The answer must consist only of the lines from the line with "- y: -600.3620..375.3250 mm" to the line with "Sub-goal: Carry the", both included, exactly as they stand below.

**Given records:**
# # # #
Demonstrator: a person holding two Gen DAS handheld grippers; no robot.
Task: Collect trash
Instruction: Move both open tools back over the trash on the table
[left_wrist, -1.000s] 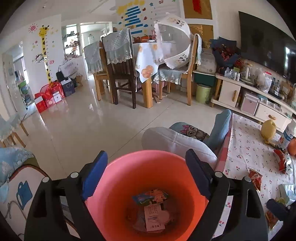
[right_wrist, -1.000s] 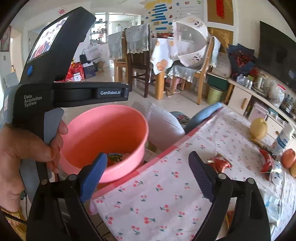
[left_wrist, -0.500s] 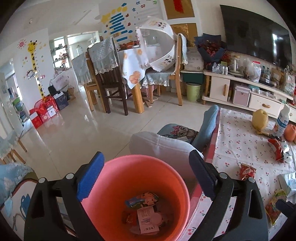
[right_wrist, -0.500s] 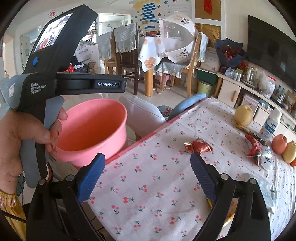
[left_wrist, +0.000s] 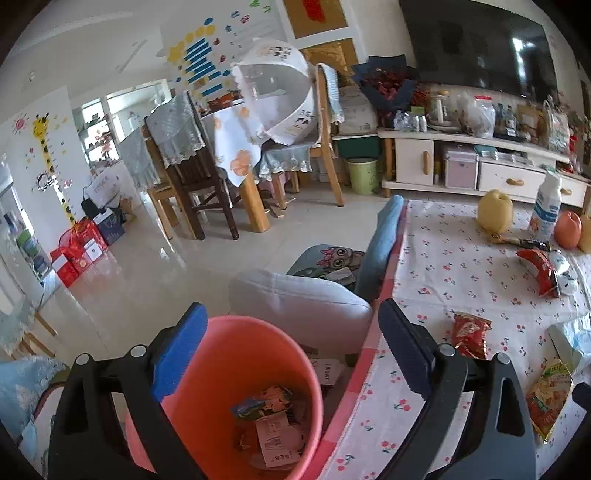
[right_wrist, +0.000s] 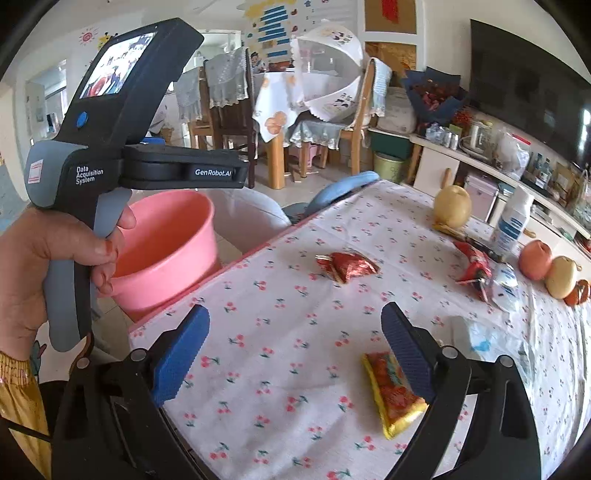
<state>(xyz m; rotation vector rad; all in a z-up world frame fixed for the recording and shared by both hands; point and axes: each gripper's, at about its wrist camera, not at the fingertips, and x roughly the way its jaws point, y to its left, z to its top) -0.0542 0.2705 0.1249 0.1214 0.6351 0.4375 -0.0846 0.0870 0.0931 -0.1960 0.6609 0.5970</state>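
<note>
A pink bin (left_wrist: 236, 373) with several wrappers (left_wrist: 273, 432) in it stands low beside the cherry-print table (left_wrist: 436, 273). My left gripper (left_wrist: 290, 310) hangs open above it: its left finger overlaps the bin's rim and its right finger stands clear over the table edge. My right gripper (right_wrist: 295, 310) is open over the tablecloth (right_wrist: 280, 295) with nothing between its fingers. A yellow-and-red wrapper (right_wrist: 391, 395) lies flat just inside its right finger. A crumpled red wrapper (right_wrist: 347, 264) lies farther out, and another red wrapper (right_wrist: 474, 267) lies near the fruit. A hand holds the left gripper's handle (right_wrist: 70, 236).
A yellow fruit (right_wrist: 452, 206), a white bottle (right_wrist: 511, 225), an apple (right_wrist: 533, 258) and a clear bag (right_wrist: 487, 336) sit along the table's right side. A grey cushioned seat (left_wrist: 299, 302) and a blue chair back (left_wrist: 384, 236) stand beyond the bin. Dining chairs and a TV cabinet stand farther back.
Both views have swung right over the table. The left jaws have spread off the bin, which now sits lower left. The yellow-and-red wrapper has come into the right wrist view.
</note>
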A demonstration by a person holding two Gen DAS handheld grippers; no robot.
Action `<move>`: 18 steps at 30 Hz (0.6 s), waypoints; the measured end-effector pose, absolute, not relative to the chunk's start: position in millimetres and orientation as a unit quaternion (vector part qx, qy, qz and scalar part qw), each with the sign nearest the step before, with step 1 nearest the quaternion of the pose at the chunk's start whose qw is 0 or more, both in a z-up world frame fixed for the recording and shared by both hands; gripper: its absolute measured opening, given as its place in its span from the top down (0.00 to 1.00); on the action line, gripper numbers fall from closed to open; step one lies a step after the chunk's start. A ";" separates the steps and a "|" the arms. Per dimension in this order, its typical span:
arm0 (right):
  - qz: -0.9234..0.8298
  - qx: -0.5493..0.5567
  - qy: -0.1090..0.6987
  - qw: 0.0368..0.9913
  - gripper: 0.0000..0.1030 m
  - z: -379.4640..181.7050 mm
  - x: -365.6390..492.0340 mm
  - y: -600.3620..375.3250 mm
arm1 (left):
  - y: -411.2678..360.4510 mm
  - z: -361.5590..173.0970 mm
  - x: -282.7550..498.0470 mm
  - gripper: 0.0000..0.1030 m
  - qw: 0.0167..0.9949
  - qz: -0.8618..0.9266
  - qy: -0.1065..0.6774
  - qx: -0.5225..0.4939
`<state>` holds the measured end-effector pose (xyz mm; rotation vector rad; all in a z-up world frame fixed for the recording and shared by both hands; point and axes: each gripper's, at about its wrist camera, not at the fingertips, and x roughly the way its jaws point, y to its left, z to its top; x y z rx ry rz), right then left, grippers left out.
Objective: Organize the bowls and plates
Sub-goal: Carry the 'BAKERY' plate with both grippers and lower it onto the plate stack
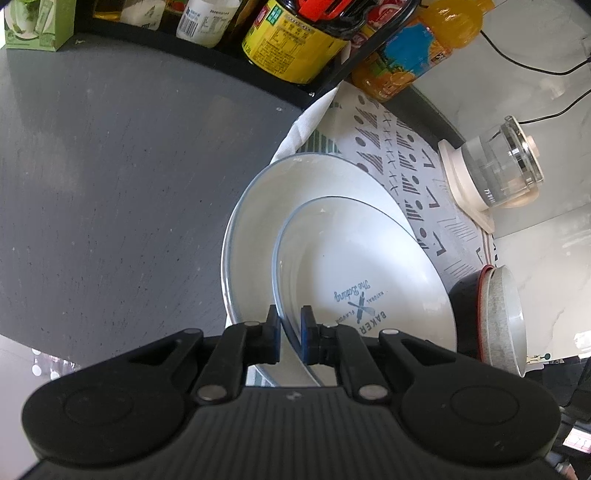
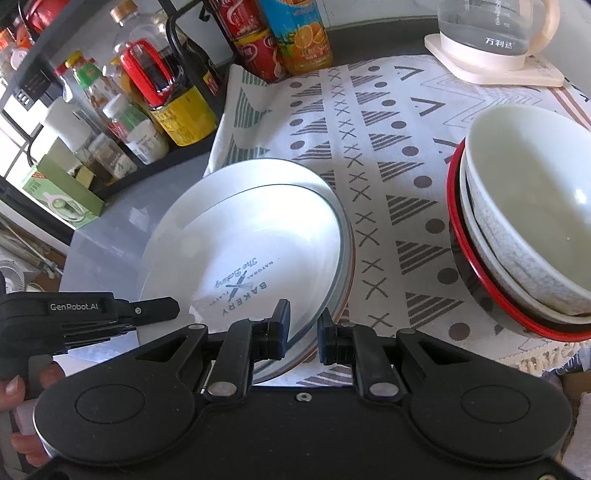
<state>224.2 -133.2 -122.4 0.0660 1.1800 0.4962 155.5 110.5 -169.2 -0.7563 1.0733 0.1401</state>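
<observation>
1. Our left gripper (image 1: 290,334) and right gripper (image 2: 303,334) both pinch the near rim of the printed plate (image 2: 255,258).
2. It lies tilted in a larger plate (image 1: 258,206) at the patterned cloth's (image 2: 388,155) left edge.
3. Stacked bowls (image 2: 524,221) sit at its right edge.

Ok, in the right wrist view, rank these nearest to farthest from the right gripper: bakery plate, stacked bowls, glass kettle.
1. Bakery plate: its rim sits between the right gripper fingers.
2. Stacked bowls: on the right, on the patterned cloth.
3. Glass kettle: far back right, on its base.

Two stacked plates (image 2: 240,236), three nested bowls (image 2: 524,229), one glass kettle (image 2: 487,29), one patterned cloth (image 2: 388,147)
</observation>
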 end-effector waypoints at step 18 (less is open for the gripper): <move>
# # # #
**Task answer:**
  - y: -600.3620..375.3250 mm
arm1 (left):
  - y: -411.2678..360.4510 mm
  - z: -361.5590..173.0970 mm
  - x: -282.7550..498.0470 mm
  - gripper: 0.0000..0.1030 m
  - qw: 0.0167..0.9949
  - qz: -0.8618..0.9266
  - qy: -0.1065..0.6774
  - qx: -0.5225..0.4939
`<state>` holds the measured end-effector pose (xyz mm; rotation vector rad; all in a z-up world frame fixed for the recording and shared by both hands; point and axes: each gripper's, at about its wrist camera, not at the fingertips, and x roughly the way its jaws point, y to its left, z to its top; x y z rx ry rz), right then left, grippers left out.
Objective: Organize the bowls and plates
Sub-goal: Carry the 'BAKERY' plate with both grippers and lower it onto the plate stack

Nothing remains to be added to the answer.